=== Exercise directions ===
Find the lines below that contain "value" and tally them. Return only the total.

=== Given data ===
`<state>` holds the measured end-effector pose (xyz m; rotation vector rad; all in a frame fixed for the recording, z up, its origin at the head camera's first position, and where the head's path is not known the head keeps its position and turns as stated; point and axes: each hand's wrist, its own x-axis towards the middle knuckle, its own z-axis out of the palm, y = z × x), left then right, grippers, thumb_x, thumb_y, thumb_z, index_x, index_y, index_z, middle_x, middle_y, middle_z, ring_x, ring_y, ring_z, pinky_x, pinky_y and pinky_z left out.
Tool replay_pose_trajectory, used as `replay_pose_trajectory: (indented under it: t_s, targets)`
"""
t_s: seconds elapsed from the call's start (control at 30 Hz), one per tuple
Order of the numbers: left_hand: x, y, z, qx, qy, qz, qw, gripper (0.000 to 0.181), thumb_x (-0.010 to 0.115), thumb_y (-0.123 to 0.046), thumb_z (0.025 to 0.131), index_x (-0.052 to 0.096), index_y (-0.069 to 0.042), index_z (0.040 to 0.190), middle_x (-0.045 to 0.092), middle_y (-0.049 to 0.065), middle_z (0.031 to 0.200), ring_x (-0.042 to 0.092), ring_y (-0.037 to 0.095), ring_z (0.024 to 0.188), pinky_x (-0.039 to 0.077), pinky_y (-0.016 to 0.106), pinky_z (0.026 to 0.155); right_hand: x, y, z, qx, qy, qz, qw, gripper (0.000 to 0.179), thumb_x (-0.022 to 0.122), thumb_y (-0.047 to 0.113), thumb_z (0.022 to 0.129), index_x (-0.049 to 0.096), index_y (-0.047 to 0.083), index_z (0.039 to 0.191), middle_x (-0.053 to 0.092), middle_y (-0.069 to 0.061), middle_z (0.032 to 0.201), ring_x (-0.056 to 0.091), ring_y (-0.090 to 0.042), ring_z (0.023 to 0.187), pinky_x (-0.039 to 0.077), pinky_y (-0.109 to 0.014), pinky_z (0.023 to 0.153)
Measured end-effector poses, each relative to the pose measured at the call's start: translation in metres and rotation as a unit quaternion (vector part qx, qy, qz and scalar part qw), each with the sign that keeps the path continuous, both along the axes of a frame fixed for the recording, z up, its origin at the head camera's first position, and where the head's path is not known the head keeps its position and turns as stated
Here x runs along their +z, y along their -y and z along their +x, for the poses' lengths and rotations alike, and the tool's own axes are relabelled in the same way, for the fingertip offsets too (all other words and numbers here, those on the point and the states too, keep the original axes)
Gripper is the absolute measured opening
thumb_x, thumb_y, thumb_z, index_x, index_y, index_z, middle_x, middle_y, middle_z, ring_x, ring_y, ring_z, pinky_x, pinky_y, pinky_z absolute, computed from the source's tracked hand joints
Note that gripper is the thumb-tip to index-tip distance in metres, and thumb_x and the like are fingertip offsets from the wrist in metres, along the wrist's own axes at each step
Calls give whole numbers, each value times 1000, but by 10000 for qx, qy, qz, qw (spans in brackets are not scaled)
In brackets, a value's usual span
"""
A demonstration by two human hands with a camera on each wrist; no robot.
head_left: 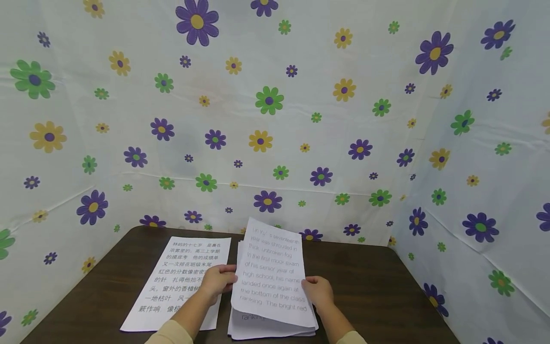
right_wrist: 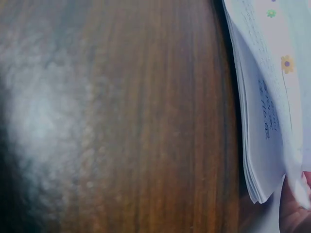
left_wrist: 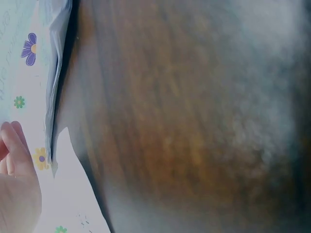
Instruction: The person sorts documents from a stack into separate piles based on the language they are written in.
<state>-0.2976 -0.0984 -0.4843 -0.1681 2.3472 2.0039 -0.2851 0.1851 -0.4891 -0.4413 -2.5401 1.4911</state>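
A white sheet with large English print is raised at a tilt above a stack of paper. My left hand pinches its left edge with thumb and fingers. At the opposite edge, my right hand pinches the same sheet. Part of a printed line on the stack shows below the raised sheet. In the right wrist view, the layered edges of the stack lie under the lifted, curved sheet, and only part of my right hand is visible at the corner.
A sheet with Chinese print lies flat left of the stack, partly covered by my left arm. Everything rests on a dark brown wooden table. White cloth with flowers hangs behind and at both sides.
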Motion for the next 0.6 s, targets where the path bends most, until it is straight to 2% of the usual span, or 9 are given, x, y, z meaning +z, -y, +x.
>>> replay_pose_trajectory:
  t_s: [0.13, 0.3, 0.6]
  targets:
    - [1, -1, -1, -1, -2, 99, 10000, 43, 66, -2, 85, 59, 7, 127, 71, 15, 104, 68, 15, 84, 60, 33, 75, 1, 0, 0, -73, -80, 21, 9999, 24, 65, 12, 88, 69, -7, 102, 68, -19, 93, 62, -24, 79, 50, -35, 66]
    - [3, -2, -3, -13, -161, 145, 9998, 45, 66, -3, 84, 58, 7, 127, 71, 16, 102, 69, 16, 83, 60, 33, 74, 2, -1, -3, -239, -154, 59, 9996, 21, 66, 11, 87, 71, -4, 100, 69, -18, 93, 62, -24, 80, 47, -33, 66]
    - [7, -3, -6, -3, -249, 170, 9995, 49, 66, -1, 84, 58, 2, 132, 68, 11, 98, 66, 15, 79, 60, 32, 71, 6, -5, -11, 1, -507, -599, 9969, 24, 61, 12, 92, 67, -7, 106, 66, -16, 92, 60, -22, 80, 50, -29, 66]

=== Answer to the exercise ===
2